WORK ITEM: Within the listing below, please copy exactly the lines between the line holding "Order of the" and the line holding "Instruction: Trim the", inclusive.

▬▬▬▬▬▬

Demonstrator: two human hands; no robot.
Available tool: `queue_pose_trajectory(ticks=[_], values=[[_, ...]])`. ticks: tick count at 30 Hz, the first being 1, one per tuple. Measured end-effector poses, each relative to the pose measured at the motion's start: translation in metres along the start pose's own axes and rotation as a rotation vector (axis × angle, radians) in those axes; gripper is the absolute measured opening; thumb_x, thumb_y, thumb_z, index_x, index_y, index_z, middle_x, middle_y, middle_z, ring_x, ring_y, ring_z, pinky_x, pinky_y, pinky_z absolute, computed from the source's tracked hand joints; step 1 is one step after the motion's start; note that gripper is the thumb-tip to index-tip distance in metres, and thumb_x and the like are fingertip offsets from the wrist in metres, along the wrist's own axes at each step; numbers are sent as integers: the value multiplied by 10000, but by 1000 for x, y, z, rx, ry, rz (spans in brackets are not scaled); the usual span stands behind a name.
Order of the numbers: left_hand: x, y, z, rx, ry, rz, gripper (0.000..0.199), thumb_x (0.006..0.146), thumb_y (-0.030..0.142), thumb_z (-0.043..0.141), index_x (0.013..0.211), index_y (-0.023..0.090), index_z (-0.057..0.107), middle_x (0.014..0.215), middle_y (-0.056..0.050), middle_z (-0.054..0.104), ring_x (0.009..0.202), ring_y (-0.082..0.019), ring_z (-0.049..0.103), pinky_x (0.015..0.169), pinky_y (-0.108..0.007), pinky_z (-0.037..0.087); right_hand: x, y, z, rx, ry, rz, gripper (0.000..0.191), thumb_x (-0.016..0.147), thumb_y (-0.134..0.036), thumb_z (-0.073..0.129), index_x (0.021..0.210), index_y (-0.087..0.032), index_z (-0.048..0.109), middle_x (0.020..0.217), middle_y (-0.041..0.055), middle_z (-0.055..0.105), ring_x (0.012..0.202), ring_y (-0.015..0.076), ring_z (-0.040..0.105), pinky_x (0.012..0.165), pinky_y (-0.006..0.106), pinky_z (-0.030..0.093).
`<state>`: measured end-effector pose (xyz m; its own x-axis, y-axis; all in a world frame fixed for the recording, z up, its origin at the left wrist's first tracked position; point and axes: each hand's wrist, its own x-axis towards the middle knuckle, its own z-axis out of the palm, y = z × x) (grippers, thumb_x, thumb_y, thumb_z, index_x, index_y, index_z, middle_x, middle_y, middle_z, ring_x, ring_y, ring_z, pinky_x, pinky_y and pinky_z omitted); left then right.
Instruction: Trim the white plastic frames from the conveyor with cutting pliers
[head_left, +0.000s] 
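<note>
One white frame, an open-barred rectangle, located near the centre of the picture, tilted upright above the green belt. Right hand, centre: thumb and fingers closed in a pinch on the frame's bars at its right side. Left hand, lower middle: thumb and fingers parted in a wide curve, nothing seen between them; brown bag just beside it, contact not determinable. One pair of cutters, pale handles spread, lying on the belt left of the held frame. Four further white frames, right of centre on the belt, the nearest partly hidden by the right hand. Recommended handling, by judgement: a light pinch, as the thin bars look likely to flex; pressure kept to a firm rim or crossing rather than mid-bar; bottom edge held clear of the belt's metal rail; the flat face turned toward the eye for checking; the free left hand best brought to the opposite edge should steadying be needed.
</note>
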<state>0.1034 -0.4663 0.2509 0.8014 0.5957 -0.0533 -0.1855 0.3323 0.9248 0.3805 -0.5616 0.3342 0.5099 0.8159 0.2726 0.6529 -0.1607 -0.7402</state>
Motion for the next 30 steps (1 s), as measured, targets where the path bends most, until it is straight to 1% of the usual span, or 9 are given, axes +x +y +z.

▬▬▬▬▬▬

ANSWER BOX:
Order of the numbers: left_hand: x, y, z, rx, ry, rz, gripper (0.000..0.199), thumb_x (0.006..0.146), thumb_y (-0.030..0.142), thumb_z (-0.043..0.141), index_x (0.013..0.211), index_y (-0.023..0.090), index_z (-0.057..0.107), middle_x (0.014..0.215), middle_y (-0.056..0.050), middle_z (-0.054..0.104), ring_x (0.009..0.202), ring_y (-0.082..0.019), ring_z (-0.049..0.103), pinky_x (0.015..0.169), pinky_y (-0.108..0.007), pinky_z (-0.037..0.087); right_hand: x, y, z, rx, ry, rz, gripper (0.000..0.191), thumb_x (-0.016..0.147), thumb_y (-0.134..0.036), thumb_z (-0.073..0.129), index_x (0.021..0.210), index_y (-0.087..0.032), index_z (-0.048..0.109), middle_x (0.020..0.217), middle_y (-0.041..0.055), middle_z (-0.055..0.105), ring_x (0.012..0.202), ring_y (-0.015..0.076), ring_z (-0.040..0.105), pinky_x (0.012..0.165), pinky_y (-0.006..0.106), pinky_z (-0.030..0.093).
`<state>`: measured end-effector pose (xyz m; its own x-axis, y-axis; all in a world frame fixed for the recording, z up, its origin at the left wrist's first tracked position; point and axes: each hand's wrist, its own x-axis towards the middle knuckle, its own z-axis out of the palm, y = z × x) (grippers, thumb_x, thumb_y, thumb_z, index_x, index_y, index_z, middle_x, middle_y, middle_z, ring_x, ring_y, ring_z, pinky_x, pinky_y and pinky_z omitted); left then right.
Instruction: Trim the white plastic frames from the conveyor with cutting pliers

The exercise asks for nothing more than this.